> [Task statement]:
Pictures excluded, reproduce exactly the lines below from the one with "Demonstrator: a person" through the one with "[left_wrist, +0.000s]", both included.

> [Excerpted data]:
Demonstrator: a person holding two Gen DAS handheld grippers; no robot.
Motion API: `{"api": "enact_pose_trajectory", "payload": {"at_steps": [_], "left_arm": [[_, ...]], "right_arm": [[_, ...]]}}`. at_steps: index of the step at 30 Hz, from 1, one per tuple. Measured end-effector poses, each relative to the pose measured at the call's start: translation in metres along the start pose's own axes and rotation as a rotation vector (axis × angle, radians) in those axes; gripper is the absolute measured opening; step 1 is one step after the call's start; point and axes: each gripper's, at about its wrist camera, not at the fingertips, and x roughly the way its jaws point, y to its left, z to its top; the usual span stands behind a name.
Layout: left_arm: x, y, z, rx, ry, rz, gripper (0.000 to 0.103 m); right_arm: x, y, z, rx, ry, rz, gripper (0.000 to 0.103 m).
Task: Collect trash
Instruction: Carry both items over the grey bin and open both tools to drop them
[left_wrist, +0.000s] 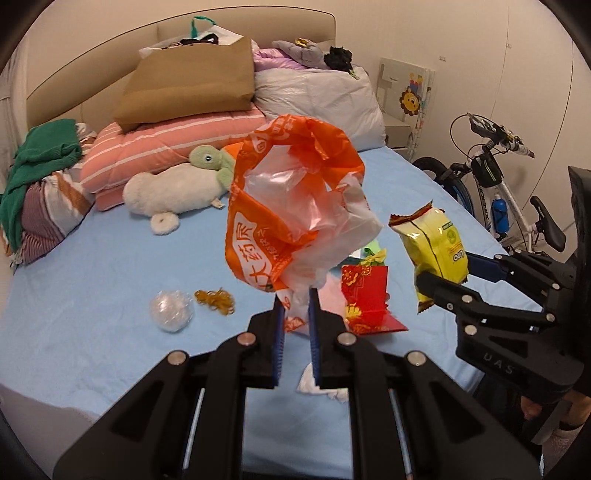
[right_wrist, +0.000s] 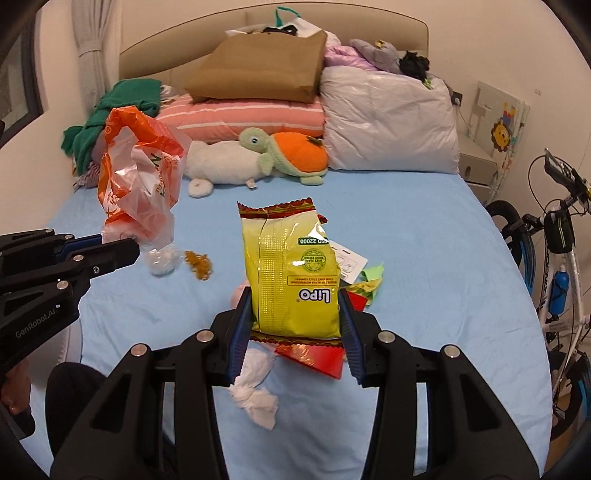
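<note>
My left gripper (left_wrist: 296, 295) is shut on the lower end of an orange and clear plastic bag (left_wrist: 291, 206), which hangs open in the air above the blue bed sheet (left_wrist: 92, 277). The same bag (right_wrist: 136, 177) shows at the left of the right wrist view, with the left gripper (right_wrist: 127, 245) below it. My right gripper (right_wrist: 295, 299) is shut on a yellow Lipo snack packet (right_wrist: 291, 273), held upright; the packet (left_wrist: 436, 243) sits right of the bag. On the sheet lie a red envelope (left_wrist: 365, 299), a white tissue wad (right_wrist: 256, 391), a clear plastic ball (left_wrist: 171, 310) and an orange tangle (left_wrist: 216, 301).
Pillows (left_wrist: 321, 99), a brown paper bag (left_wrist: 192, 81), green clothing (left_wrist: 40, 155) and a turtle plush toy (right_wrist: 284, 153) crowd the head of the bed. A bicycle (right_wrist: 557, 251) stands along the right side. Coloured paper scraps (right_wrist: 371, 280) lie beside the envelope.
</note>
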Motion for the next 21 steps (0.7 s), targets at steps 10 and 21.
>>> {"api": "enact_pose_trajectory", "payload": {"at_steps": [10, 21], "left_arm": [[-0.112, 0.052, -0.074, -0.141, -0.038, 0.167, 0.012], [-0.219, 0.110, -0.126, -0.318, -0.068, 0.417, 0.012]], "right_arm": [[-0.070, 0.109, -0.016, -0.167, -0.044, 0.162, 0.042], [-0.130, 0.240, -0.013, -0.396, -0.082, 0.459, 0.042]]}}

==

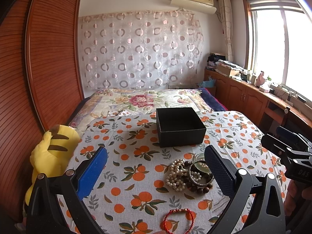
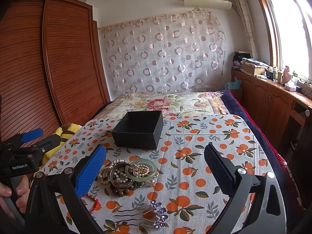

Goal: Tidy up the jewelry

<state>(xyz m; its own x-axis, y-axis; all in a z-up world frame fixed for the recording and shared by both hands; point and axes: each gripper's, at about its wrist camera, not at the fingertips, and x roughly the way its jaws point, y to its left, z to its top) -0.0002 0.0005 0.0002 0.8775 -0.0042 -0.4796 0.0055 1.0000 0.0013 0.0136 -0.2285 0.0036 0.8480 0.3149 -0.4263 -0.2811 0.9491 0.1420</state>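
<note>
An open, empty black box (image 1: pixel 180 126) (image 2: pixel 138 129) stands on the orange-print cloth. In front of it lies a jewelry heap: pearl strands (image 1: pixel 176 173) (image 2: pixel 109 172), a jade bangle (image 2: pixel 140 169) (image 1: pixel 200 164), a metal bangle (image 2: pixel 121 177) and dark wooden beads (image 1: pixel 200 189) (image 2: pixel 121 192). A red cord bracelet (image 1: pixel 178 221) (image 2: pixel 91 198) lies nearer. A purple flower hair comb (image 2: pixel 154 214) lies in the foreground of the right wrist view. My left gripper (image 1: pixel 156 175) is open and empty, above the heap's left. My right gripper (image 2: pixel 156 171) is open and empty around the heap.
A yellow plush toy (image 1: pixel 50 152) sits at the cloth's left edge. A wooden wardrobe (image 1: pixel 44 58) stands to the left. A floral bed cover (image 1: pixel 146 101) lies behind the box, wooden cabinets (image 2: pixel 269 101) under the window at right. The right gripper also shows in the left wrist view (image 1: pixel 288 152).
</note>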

> [Finished exercise]:
Demonstrator: a person holding two Gen DAS handheld grippers; no robot.
Motion API: `{"api": "enact_pose_trajectory", "payload": {"at_steps": [_], "left_arm": [[_, ...]], "right_arm": [[_, ...]]}}`. at_steps: index of the step at 30 Hz, from 1, one per tuple. Measured end-effector poses, each relative to the pose measured at the call's start: translation in metres along the start pose's own axes and rotation as a rotation vector (axis × angle, radians) in those axes; gripper is the absolute measured opening; step 1 is one step after the call's start; point and axes: each gripper's, at about its wrist camera, not at the fingertips, and x roughly the way its jaws point, y to its left, z to its top; the usual span stands behind a name.
Layout: left_arm: x, y, z, rx, ry, rz, gripper (0.000 to 0.103 m); right_arm: x, y, z, rx, ry, rz, gripper (0.000 to 0.103 m).
Task: Collect trash
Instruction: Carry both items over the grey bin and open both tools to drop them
[left_wrist, +0.000s] 

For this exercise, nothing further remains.